On the basis of this definition, one has

$$[W_1,W_2]=\left[\begin{array}{cccc}0& 5& 0& 0\\ 1& 0& 4& 5\\ 0& 8& 0& 3\\ 5& 2& 6& 0\end{array}\right].$$

Definition 7.

For any square matrix $S=(s_{ij})$, define ${\displaystyle ||S||=\sum _{i,j=1}^{|S|}{s}_{ij}}$.

Then, Equation (1) could be represented and computed via the following matrix operation:

$$d_1(G_1,G_2):=||[W_1,W_2]||=39.$$

5.2. Unlabelled Vertices with Singled Directed Edge

In this section, we show how to implement $d_2$ defined in Definition (4). Assume V is unlabelled. $G_1$ and $G_2$ are shown in Figure 2.

Figure 2. Unlabelled graphs: $G_1$ and $G_2$.

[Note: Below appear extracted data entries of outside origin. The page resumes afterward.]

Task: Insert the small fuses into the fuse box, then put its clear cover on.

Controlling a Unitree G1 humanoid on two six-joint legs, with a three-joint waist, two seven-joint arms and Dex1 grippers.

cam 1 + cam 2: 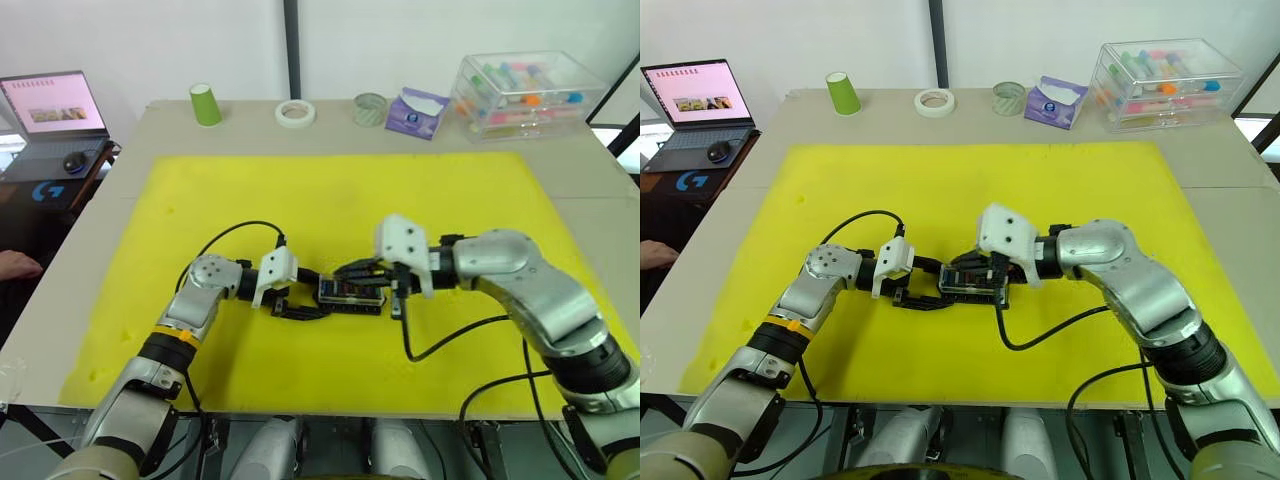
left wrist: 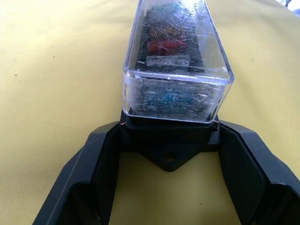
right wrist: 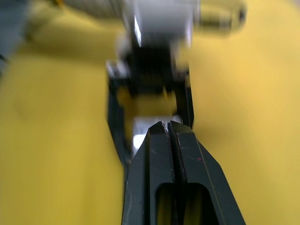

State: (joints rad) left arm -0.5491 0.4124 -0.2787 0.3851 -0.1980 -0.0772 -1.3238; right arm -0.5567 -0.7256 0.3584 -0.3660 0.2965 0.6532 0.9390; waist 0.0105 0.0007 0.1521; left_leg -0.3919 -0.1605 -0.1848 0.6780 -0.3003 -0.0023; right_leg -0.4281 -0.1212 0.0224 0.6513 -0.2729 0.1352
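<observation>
The fuse box lay near the middle of the yellow mat, long axis running 9 to 3 o'clock between the two hands. The clear cover sat on top of it. Through the scratched cover, the small fuses appeared as red, blue and green patches; their count and individual seating could not be determined. In the head views, the right hand and its white wrist housing hid much of the box's 3 o'clock end.

The left hand was released, its fingers spread on either side of the box's 9 o'clock end; the fingers stood just beside the black base, and contact could not be confirmed. The right hand was clenched, fingertips pressed together with nothing visible between them. It was positioned over the top of the cover, pointing toward 9 o'clock; whether the tips touched the cover could not be determined.

The mat offered open room on all sides of the box, and its edges stood well apart from both hands. Along the 12 o'clock edge of the surface stood a green cup, a tape roll, a second roll, a tissue pack and a clear storage box. A laptop stood at 10 o'clock, off the surface, partly cut off by the frame.
</observation>
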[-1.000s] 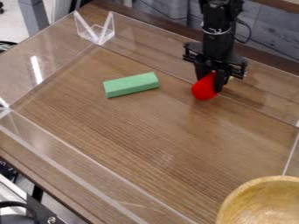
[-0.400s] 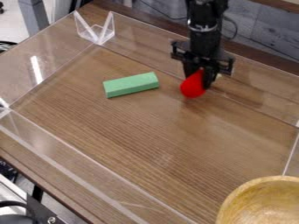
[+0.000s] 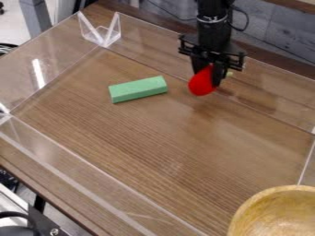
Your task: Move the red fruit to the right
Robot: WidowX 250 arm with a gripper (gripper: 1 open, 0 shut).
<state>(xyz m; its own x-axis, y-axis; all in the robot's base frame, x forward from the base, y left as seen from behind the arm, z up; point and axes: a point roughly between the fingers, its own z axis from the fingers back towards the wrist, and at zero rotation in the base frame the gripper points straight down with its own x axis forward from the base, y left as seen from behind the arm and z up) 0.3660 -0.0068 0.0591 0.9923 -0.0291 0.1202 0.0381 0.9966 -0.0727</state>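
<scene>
The red fruit (image 3: 202,84) is a small glossy rounded piece, held just above the wooden tabletop near the back, right of centre. My black gripper (image 3: 209,73) points straight down and is shut on the fruit's upper part, so the fruit's top is hidden between the fingers. The fruit appears slightly lifted off the wood.
A flat green rectangular block (image 3: 138,88) lies to the left of the fruit. Clear acrylic walls (image 3: 50,69) ring the wooden table (image 3: 160,157). A pale wooden bowl (image 3: 281,214) sits at the front right corner. Clutter stands behind the back wall.
My gripper has carried the red fruit a little to the left and slightly up and back. The green block has stayed where it was.
</scene>
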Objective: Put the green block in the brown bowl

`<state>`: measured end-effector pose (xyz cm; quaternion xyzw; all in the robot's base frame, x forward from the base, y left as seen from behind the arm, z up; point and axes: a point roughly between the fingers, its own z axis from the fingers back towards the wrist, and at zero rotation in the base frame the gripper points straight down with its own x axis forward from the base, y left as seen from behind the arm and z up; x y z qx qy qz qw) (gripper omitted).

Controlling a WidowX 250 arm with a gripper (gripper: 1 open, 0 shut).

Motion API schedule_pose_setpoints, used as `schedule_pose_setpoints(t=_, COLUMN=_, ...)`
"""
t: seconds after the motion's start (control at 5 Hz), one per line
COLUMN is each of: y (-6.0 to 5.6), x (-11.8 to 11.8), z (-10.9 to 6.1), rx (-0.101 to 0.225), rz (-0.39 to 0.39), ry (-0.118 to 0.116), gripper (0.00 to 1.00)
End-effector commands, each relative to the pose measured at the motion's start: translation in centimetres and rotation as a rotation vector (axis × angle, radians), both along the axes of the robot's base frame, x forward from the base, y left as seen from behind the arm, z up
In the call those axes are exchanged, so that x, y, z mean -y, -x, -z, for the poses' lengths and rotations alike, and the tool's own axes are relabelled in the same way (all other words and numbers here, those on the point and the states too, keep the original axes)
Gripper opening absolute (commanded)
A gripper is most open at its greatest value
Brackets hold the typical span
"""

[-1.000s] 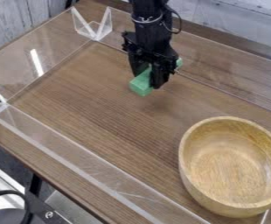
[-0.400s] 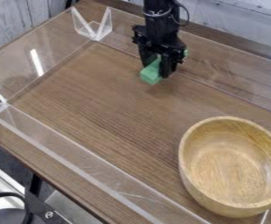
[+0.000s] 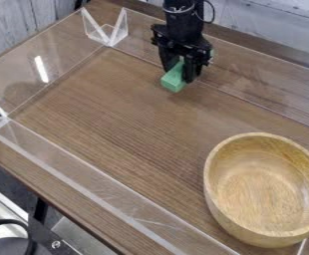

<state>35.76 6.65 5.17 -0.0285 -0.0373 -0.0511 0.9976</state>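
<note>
The block (image 3: 174, 78) has slid across the table (image 3: 104, 129) over the last second, ending farther from the bowl (image 3: 268, 189) than it began, and it has barely shifted in the last instant. Your gripper (image 3: 185, 72) travelled with it, pointing straight down with its jaws partly open and the block between or just beside them; you cannot tell whether they truly grip it. Judge this as pushing or settling, not a lift, so the task is hardly begun. The bowl holds nothing and stands well apart from the block, toward the near edge.
</note>
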Motion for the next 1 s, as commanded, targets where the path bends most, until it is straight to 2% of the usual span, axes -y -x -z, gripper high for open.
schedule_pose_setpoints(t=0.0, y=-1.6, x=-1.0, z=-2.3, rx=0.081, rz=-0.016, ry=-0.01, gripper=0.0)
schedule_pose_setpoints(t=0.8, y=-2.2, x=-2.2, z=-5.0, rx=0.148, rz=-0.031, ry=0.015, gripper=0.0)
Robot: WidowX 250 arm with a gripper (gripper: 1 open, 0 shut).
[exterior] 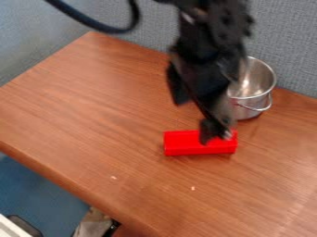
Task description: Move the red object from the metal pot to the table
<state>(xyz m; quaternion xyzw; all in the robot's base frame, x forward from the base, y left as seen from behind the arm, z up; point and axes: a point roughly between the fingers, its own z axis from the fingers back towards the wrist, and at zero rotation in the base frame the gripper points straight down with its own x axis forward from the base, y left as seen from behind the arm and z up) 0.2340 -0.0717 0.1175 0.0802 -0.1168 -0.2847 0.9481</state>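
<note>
The bright red elongated rectangular block (201, 143) is seen lying flat on the brown wood-grain table (87, 102), outside the small shiny steel pot (251, 85), which stands just behind and to the right of it. The black robot gripper (218, 128) is positioned directly over the block's right half, pointing steeply downward; its image is motion-blurred. The jaws are spread wide and nothing is held between them. Whether a fingertip touches the block's top cannot be told from this view. The pot's interior is partly hidden by the arm.
</note>
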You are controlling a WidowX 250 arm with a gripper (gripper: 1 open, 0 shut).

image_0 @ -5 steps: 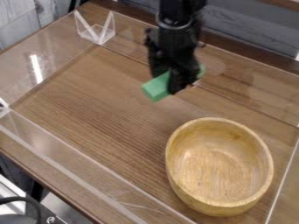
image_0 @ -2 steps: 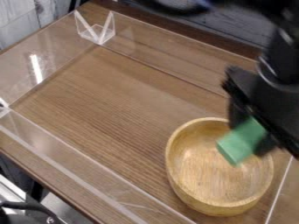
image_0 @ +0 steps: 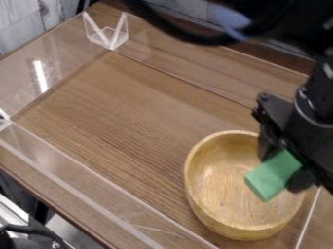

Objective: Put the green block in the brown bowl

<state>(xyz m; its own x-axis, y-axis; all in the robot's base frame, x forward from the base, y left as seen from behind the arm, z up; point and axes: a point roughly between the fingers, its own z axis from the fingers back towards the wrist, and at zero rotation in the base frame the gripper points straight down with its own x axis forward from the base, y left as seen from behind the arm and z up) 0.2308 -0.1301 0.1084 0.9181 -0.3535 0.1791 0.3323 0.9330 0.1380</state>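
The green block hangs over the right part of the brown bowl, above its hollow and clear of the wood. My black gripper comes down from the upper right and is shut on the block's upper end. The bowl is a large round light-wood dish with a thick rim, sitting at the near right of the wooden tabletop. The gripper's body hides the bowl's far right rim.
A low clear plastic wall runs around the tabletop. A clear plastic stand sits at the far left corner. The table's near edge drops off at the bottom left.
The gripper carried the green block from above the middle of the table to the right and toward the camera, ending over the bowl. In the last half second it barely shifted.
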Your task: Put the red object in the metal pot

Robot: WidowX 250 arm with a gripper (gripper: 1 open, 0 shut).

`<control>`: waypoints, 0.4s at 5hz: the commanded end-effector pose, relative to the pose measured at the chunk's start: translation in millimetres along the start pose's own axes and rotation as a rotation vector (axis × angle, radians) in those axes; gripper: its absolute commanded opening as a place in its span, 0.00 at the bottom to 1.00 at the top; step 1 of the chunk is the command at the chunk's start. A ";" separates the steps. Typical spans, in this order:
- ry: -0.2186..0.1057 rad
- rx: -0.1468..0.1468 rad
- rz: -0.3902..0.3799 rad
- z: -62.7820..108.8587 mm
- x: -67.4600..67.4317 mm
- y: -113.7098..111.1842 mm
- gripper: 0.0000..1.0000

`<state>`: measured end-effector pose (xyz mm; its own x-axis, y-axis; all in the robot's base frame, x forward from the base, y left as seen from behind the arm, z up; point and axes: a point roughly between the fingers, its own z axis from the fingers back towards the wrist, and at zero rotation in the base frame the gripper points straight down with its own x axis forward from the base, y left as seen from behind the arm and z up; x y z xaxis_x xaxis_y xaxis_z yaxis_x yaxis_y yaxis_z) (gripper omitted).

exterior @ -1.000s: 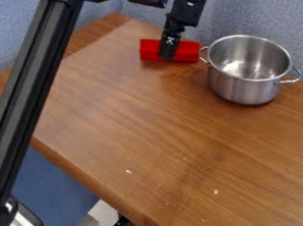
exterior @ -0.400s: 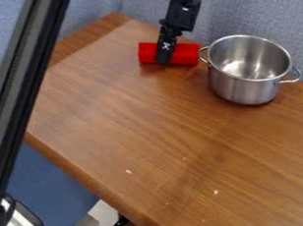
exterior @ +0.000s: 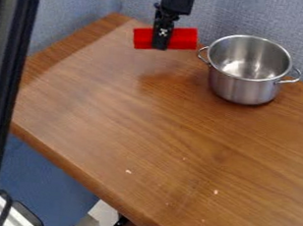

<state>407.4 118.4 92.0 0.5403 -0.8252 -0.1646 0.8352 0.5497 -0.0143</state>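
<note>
My tool [exterior: 162, 35] is closed around the red object [exterior: 183, 39], gripping it across its length near the middle, presumably so that neither end droops. The red object is just beside the metal pot [exterior: 248, 71], on the side of its near handle, and looks raised off the desk [exterior: 127, 129], likely to get it over the pot's rim. The pot stands upright, mouth up, ready to receive it; I judge I need more height, then a sideways move over the opening.
</note>
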 end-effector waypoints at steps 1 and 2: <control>-0.050 0.120 -0.043 63.2 0.5 -14.5 0.00; -0.048 0.091 -0.155 71.2 9.4 -15.1 0.00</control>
<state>404.0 95.9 137.0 0.4179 -0.8983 -0.1358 0.9059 0.4233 -0.0124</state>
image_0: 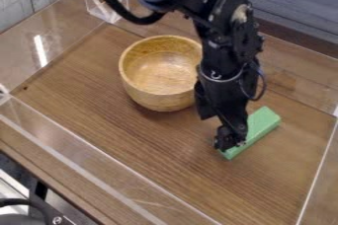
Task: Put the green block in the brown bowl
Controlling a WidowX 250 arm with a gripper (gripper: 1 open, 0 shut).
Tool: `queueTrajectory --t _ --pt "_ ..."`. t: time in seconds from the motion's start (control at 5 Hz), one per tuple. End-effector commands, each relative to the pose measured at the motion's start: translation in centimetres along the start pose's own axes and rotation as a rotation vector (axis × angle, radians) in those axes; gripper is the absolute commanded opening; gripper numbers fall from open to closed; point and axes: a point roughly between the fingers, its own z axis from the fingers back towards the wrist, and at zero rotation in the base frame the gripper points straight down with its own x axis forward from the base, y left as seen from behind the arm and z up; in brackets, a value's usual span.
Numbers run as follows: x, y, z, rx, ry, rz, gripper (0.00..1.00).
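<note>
**Tool spread over the green block, bowl waiting beside it**

Spread wide and holding nothing, the black tool (230, 130) pointed steeply down at the near end of the small, flat, bright green rectangular block (254, 131), a posture that suited a pinch across the bar's narrow width. Its fingers appeared to sit at or just over that end, though the dark arm hid the exact contact, so I could not tell whether they touched it. The block lay flat on the dark, grained wooden surface (119, 160), angled with its far end toward the right edge, just beside and to the right of the round, light tan wooden bowl (165, 71). That bowl stood upright and empty, thick-rimmed with deep rounded sides and visible grain, so the lift would probably be short. Clear plastic walls (53, 135) edged the surface, likely to keep things from sliding off. The block's plain, smooth faces looked rigid and easy to clamp.
</note>
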Motion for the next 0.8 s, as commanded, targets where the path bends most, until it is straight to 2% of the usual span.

Let $N=\{v_1,v_2,v_3,v_4\}$ be the arbitrary names of the vertices of both $G_1$ and $G_2$. Let $PERM(n)$ denote all the permutations of the identity matrix with dimension n. By Equation (3), the distance between two unlabelled graphs could be represented and computed via the following matrix operations:

$$d_2(G_1,G_2):=min\{||[W_1,P^t{W}_{2}P]||:P\in PERM(|N|)\},$$

(5)

where each $P^t$ represents the transpose of the permutation matrix P. By computation, we have $|N|=4$, $|PERM(|N|)|=24$ and the distances between $W_1$ and each permutation of $W_2$ are listed as follows:

$$\begin{array}{c}\{||[W_1,P^t{W}_{2}P]||:P\in PERM(4)\}=\hfill \\ \{39,31,41,29,27,27,43,29,53,29,35,27,45,33,57,31,35,23,43,43,53,33,49,33\}.\hfill \end{array}$$

Among which, the optimal permutation matrix is $\overline{P}=\left[\begin{array}{cccc}0& 0& 1& 0\\ 0& 0& 0& 1\\ 0& 1& 0& 0\\ 1& 0& 0& 0\end{array}\right]$ and thus $d_2(G_1,G_2)=||[W_1,{\overline{P}}^t{W}_2\overline{P}]||=23,$ where ${\overline{P}}^t{W}_2\overline{P}=\left[\begin{array}{cccc}0& \infty & \infty & 3\\ 7& 0& 4& 8\\ \infty & \infty & 0& 5\\ 7& 4& 5& 0\end{array}\right]$. The corresponding minimal pair of graphs could be shown in Figure 3.

Figure 3. Optimal pair of graphs: $G_1$ and $G_2$.

This could be interpreted as the complexity of the overlap of these two graphs based on corresponding vertices, i.e., this overlap yields the minimal complexity of the graphs.

6. Conclusions

In this article, we have shown how to define distances between graphs over either a set of labelled or unlabelled vertices via metrics $d_1$ and $d_2$, respectively. We also give a computational approaches to implement the computation of $d_1$ and $d_2$ via adjacent matrix operations. This implementation gives an efficient and fast computation of the distance between any two such graphs. This type of distance could then be applied in measuring the distance between networks or tree structures.